Cosa sono i cannabinoidi?

Con la parola “fumo” in gergo si indicano i derivati della cannabis sativa, pianta originaria dell’Asia Centrale, il cui consumo è esteso a tutto il mondo anche se i nomi con cui viengono definiti i cannabinoidi variano a seconda delle latitudini e delle longitudini. I più noti sono l’hashish, che è ricavato dalla resina della cannabis ed è preparato in piccoli blocchi o in polvere; e la marijuana, costituita dalle foglie e i fiori secchi della pianta femmina matura del cannabis. Ciò che più interessa non é tanto l’eccipiente, cioè “l’erba” in sé, quanto il principio attivo, la sostanza cioè capace di produrre effetti farmacologici.
 
Il principio attivo contenuto nei cannabinoidi è il Thc o tetraidrocannabinolo, il quale può variare da fumo a fumo in misura rilevante. Non è un caso se il fumo a volte viene definito con un aggettivo derivato dal paese di produzione come il Marocco o il marocchino, il libanese, l’afgano. Ognuno di questi tipi di fumo ha una sua peculiarità per capire la quale si può fare il paragone con quanto avviene nel caso dei vini: quello della Valle d’Aosta ha sicuramente una diversa concentrazione del principio attivo rispetto a quello della Lucania. Così un tipo di fumo varia dall’altro a seconda del clima, del tempo che faceva quando è stata coltivata la pianta, delle modalità di conservazione o di trasporto, di tutta una serie di fattori che influenzano la concentrazione del Thc che può essere assorbito attraverso i polmoni, se viene fumato, o attraverso l’apparato gastrointestinale se ingerito.

Quali conseguenze?

Quanto detto spiega la grande differenza negli effetti prodotti da queste sostanze, che durano circa 3/4 ore. Così molti ragazzi che hanno fumato uno “spinello” contenente una scarsa concentrazione di Thc sono portati a pensare che, tutto sommato, il fumo non faccia niente; mentre altri che hanno fatto uso di sostanze più concentrate, hanno avuto effetti molto più rilevanti, qualche volta deleteri, fino a ritrovarsi in paranoia e quindi avere una maggiore considerazione nei confronti di ciò che queste sostanze possono causare. L’effetto del fumo è sempre la risultante di un’interazione tra la sostanza e chi l’assume.
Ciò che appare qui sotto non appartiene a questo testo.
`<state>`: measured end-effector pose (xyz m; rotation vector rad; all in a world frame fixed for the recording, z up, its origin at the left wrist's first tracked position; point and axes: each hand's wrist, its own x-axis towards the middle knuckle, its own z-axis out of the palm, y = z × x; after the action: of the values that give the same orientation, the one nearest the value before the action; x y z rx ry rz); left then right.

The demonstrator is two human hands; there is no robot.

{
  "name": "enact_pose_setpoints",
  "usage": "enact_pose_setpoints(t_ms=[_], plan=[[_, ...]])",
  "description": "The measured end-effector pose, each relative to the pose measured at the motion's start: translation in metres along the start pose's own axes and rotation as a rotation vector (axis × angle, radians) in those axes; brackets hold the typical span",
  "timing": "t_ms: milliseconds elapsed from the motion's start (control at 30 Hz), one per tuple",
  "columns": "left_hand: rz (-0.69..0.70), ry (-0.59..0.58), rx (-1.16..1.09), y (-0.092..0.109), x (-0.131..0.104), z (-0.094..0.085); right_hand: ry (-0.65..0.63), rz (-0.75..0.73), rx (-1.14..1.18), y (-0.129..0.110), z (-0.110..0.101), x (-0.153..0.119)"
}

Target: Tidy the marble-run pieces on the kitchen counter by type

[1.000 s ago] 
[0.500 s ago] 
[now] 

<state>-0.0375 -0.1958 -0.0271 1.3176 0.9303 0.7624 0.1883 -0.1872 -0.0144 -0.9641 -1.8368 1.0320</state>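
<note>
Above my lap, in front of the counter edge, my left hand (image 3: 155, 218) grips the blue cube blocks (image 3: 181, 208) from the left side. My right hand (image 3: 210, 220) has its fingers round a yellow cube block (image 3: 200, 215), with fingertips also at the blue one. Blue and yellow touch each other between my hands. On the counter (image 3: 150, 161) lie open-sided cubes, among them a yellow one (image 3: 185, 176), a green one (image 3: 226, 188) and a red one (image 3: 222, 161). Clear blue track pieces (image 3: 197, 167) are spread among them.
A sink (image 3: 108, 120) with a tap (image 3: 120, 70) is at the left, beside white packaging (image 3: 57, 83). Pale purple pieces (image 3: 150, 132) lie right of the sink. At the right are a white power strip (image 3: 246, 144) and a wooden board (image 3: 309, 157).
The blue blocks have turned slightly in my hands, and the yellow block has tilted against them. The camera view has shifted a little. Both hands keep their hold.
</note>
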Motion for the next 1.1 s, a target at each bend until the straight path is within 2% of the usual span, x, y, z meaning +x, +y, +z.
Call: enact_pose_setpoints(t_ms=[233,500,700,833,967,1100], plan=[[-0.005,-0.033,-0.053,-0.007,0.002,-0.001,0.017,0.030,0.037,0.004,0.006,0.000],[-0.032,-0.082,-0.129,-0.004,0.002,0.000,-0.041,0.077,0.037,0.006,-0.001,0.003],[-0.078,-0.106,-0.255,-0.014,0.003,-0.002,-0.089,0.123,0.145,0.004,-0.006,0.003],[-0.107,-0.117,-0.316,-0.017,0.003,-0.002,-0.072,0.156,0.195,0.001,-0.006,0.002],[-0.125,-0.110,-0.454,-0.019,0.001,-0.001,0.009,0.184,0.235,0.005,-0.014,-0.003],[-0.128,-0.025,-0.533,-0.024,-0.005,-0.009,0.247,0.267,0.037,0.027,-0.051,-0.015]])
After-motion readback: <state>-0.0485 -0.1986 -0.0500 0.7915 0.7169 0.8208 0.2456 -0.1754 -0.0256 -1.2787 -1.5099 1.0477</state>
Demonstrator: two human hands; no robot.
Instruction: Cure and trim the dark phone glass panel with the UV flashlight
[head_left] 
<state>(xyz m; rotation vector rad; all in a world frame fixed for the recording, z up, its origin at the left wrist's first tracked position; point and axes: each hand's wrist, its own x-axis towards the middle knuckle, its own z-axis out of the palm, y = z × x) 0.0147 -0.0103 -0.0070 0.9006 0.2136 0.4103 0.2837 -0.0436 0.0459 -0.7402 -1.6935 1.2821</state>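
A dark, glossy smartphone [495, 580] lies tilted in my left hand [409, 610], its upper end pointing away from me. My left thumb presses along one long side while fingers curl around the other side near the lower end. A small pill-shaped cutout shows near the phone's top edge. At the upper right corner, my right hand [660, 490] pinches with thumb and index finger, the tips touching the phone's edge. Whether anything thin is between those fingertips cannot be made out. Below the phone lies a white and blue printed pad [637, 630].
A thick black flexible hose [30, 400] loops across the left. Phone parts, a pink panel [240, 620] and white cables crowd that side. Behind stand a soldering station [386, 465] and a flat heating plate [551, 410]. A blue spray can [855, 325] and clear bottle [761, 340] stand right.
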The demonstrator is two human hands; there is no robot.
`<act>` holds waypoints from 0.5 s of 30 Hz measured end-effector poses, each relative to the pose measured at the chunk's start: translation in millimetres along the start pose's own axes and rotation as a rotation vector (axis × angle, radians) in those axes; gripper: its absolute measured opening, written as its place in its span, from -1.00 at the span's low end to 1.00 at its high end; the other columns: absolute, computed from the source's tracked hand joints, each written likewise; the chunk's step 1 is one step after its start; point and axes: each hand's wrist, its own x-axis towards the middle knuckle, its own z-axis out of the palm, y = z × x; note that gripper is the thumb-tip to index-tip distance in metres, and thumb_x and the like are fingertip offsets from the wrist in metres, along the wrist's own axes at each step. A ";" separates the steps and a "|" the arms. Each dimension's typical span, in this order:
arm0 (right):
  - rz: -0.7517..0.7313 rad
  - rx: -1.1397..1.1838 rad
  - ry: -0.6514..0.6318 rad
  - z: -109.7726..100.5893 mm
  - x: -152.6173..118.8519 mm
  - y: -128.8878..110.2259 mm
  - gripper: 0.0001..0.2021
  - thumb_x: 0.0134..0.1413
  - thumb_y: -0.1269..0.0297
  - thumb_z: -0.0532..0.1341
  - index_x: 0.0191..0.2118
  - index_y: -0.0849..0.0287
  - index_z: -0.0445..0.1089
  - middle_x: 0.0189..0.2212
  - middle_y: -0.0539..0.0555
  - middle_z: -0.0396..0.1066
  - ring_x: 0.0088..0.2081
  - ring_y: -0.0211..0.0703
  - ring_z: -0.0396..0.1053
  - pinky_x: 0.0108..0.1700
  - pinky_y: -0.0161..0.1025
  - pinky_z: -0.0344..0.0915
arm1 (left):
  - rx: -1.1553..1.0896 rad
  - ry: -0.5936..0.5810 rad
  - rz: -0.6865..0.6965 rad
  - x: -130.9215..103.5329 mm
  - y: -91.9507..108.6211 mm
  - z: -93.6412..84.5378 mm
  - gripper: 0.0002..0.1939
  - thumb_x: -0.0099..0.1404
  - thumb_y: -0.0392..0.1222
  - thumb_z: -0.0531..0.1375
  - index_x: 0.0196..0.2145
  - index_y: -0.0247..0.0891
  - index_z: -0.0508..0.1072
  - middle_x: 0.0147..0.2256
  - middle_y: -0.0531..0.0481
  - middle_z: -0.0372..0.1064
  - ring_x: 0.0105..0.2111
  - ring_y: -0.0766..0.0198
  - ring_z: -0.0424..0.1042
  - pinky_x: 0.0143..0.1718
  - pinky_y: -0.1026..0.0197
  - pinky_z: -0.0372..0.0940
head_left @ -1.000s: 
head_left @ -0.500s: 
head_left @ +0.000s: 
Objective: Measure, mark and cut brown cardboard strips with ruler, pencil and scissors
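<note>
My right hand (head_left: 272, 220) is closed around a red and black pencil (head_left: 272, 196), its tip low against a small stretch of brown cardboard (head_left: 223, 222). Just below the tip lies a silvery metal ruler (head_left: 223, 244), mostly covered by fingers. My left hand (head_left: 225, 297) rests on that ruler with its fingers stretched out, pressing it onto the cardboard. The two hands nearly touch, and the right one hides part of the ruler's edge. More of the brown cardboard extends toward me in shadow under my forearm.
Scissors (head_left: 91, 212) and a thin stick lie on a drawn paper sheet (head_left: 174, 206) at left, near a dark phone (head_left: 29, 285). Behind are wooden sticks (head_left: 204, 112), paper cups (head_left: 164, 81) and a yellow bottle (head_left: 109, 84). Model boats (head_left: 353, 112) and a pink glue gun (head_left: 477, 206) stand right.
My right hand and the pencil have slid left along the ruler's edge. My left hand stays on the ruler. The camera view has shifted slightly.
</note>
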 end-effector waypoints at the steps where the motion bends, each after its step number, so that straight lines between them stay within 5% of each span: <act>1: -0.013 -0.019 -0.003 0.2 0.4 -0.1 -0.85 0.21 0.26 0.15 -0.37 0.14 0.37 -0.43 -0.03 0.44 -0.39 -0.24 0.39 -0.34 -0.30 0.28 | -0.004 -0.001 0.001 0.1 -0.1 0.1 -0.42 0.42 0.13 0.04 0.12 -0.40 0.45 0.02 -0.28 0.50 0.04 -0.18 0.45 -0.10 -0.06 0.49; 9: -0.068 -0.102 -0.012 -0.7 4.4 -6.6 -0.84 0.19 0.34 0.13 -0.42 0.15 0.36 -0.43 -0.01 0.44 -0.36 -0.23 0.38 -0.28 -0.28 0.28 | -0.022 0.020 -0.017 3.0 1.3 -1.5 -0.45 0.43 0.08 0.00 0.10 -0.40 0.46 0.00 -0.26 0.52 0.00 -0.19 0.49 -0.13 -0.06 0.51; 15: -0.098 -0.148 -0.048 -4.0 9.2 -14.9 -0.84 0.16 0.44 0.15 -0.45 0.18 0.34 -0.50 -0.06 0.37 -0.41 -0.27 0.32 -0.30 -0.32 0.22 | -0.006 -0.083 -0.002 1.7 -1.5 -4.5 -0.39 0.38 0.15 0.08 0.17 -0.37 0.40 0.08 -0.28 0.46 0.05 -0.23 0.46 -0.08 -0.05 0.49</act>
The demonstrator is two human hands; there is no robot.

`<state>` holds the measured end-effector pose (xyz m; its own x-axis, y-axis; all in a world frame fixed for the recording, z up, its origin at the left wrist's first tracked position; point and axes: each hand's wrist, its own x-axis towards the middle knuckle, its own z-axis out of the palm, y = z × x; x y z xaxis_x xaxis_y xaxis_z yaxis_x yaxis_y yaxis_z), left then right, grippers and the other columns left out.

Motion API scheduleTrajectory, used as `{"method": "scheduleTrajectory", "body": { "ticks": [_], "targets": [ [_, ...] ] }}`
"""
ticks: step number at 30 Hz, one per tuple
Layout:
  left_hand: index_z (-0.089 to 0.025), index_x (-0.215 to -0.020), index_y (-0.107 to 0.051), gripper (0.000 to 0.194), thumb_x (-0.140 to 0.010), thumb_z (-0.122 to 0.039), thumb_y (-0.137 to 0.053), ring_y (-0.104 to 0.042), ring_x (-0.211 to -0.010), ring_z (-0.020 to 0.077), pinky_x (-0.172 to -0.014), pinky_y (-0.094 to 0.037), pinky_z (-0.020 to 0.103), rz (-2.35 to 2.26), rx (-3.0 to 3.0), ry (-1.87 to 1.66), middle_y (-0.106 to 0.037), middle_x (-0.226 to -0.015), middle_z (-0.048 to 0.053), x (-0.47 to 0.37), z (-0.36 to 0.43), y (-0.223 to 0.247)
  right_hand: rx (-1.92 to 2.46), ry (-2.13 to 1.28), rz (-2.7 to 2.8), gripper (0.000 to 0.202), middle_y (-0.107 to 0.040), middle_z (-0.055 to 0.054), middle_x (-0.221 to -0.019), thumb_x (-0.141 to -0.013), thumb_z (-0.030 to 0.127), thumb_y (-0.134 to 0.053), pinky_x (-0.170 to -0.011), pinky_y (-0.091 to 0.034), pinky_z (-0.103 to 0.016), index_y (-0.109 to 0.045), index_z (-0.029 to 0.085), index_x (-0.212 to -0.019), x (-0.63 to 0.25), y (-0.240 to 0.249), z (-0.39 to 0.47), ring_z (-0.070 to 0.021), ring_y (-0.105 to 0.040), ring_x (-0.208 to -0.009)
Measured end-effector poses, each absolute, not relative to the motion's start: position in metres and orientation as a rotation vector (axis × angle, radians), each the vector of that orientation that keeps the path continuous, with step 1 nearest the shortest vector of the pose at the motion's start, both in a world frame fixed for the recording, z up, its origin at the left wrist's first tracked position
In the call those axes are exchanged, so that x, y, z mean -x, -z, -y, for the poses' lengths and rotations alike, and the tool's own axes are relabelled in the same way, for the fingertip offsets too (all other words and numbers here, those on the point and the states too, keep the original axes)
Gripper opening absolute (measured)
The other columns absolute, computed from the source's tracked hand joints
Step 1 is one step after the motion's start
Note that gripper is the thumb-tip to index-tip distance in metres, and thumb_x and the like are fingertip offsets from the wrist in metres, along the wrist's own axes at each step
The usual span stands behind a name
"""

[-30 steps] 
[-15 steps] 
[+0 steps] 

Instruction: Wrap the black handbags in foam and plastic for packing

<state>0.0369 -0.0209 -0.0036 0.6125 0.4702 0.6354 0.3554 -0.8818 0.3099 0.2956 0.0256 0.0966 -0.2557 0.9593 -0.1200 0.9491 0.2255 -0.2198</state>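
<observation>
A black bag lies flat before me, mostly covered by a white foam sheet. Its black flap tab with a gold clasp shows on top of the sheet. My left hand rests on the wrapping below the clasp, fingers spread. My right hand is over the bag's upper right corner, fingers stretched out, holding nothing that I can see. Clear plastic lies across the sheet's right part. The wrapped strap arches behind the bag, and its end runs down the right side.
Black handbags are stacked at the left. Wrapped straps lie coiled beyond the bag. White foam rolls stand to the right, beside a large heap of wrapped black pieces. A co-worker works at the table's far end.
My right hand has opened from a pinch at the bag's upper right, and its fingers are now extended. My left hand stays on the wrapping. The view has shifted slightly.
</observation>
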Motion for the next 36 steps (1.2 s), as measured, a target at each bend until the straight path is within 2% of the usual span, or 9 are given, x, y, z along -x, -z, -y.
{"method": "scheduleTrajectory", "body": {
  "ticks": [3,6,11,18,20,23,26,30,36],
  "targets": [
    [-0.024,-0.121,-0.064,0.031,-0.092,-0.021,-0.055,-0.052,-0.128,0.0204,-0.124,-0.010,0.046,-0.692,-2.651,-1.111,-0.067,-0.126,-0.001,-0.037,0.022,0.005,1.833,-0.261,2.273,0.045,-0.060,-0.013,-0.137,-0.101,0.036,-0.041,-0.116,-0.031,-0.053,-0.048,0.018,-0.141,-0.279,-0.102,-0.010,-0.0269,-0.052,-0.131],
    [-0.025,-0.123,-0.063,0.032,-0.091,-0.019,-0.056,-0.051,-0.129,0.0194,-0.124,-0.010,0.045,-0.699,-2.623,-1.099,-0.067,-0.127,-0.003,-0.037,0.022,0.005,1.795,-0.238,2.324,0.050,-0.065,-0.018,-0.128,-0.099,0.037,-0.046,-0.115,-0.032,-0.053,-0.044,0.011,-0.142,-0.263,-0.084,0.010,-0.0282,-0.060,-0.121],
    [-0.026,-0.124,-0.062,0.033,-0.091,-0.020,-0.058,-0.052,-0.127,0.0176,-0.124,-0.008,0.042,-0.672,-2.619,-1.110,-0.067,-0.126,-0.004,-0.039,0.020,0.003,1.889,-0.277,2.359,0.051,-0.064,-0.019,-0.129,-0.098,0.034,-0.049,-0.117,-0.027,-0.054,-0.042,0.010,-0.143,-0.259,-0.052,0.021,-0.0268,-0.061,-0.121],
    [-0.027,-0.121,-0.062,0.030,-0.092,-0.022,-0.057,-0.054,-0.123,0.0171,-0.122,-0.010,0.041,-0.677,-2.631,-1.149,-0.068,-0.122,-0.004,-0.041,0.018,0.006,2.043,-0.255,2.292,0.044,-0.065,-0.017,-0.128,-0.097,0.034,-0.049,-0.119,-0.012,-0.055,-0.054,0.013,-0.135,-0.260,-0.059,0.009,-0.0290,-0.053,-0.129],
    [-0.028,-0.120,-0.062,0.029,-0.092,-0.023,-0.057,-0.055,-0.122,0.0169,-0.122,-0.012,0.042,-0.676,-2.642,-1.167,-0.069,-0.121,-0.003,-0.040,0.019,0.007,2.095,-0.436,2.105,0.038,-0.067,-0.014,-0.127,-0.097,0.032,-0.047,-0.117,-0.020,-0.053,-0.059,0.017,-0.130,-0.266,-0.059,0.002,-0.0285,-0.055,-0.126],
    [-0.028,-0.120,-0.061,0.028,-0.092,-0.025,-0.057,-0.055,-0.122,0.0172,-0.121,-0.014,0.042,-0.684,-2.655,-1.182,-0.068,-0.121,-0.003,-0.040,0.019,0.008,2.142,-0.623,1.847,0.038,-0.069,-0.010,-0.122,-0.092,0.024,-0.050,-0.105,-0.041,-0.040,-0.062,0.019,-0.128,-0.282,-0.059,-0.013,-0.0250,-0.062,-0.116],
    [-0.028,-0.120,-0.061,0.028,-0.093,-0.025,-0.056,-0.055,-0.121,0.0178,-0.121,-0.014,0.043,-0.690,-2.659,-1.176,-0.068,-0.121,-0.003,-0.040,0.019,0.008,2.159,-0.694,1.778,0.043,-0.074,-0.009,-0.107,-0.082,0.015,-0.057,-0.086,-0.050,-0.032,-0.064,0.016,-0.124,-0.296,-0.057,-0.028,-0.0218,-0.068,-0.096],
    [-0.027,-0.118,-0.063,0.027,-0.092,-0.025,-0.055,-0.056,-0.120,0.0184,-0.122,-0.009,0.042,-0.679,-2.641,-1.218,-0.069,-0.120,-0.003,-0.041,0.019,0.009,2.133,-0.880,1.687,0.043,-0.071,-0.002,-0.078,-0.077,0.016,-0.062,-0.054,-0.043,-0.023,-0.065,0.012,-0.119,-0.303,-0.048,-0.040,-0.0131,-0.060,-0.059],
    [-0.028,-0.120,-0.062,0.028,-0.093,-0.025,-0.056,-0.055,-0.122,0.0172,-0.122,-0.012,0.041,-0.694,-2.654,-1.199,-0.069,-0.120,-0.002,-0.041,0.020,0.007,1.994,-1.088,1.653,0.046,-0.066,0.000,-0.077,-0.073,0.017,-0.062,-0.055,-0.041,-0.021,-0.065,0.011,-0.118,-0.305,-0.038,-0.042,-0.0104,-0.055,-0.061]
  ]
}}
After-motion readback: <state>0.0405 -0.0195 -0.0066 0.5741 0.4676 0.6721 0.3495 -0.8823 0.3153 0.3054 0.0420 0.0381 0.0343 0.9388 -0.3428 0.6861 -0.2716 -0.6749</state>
In particolare esso sarà influenzato dal livello di equilibrio o squilibrio del sistema nervoso dell’assuntore stesso.
 
E’ evidente che un equilibrio precario faciliterà effetti più amplificati, per esempio l’andare in paranoia, cioè iniziare a delirare, rispetto a quelli in un soggetto in perfetto equilibrio psicofisico. L’erba è una sostanza utilizzata spesso per socializzare, non è un caso che lo spinello venga passato da una mano all’altra in un rituale che prende il nome di joint. Questo rende l’idea della facilitazione dei rapporti interpersonali indotta da un effetto di tipo disinibente della sostanza stessa. Tutti coloro che fanno uso di una droga “pesante” come la cocaina o l’eroina, in genere hanno iniziato con sostanze “più leggere” come i derivati della canapa indiana. Non è vero il contrario, non si può cioè affermare che il fenomeno dell’escalation, cioè il passaggio da una droga più leggera a una più pesanta colpisca tutti i fumatori di “canne” come è stato sostenuto con terrore da più parti. Il passaggio da una droga leggera a una pesante sembrerebbe dovuto più all’individuo che alla sostanza.
 
E’ evidente che se prendiamo un campione di ragazzi che fumano droga leggera e lo confrontiamo con un campione di ragazzi che non la fumano, sarà più probabile che il futuro eroinomane appartenga al primo gruppo piuttosto che al secondo. Il passaggio da una droga all’altra, insomma, non è effetto della sostanza, ma è la risultante del rapporto dialettico che si instaura tra individuo e sostanza stessa. Il fumo è un blando allucinogeno il cui effetto non è mai, mortale. Mentre, paradossalmente, ci si può uccidere consumando una droga legale come l’alcol, che in funzione della dose può diventare mortale. Questa osservazione non autorizza però nessuna illazione o deduzione automatica nei confronti del regime di sorveglianza che rende legale o illegale questa classe di sostanze.

La legge

Il possesso per uso personale non è reato ma comporta sanzioni amministrative quali: sospensione della patente, passaporto. Tali sanzioni sono decise dal giudice che valuta la quantità e le circostanze dell’uso. La vendita, l’acquisto ed il possesso per uso non personale sono reati puniti con la reclusione da 2 a 6 anni e la multa da 5.000,00 € a 75.000,00 €. Per grandi quantità l’arresto è obbligatorio.